* _WHAT THE TASK ASKS_
Copy out the listing that follows exactly, dropping every picture.

* _PROVIDED DATA_

___

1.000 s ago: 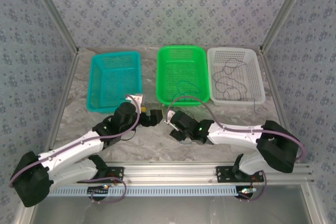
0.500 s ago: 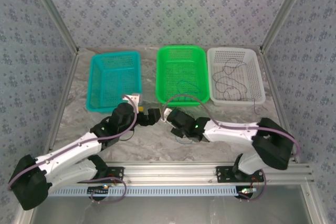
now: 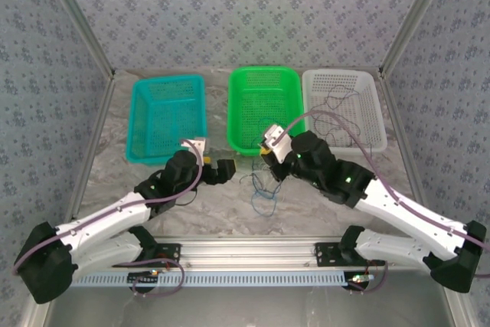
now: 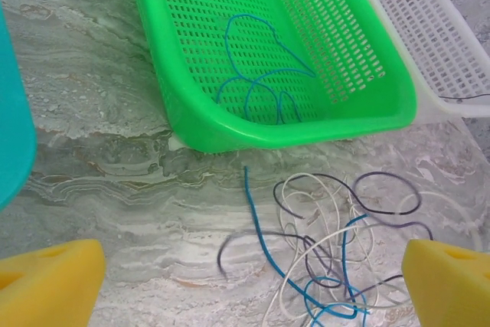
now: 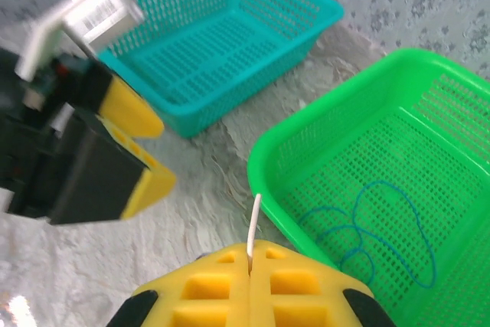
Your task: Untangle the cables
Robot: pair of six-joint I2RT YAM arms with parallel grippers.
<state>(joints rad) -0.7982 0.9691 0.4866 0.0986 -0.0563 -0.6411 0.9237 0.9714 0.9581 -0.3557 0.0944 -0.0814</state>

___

* _SOLUTION BELOW_
1.000 s ago: 
0.500 s ago: 
now: 
now: 
now: 
Your task: Untangle the cables
Robot: pair of six-joint I2RT YAM arms with parallel grippers.
<state>(joints rad) -0.7982 0.9691 0.4866 0.0986 -0.0563 -0.6411 0.9237 0.9714 0.9581 -0.3557 0.0944 -0.0814</state>

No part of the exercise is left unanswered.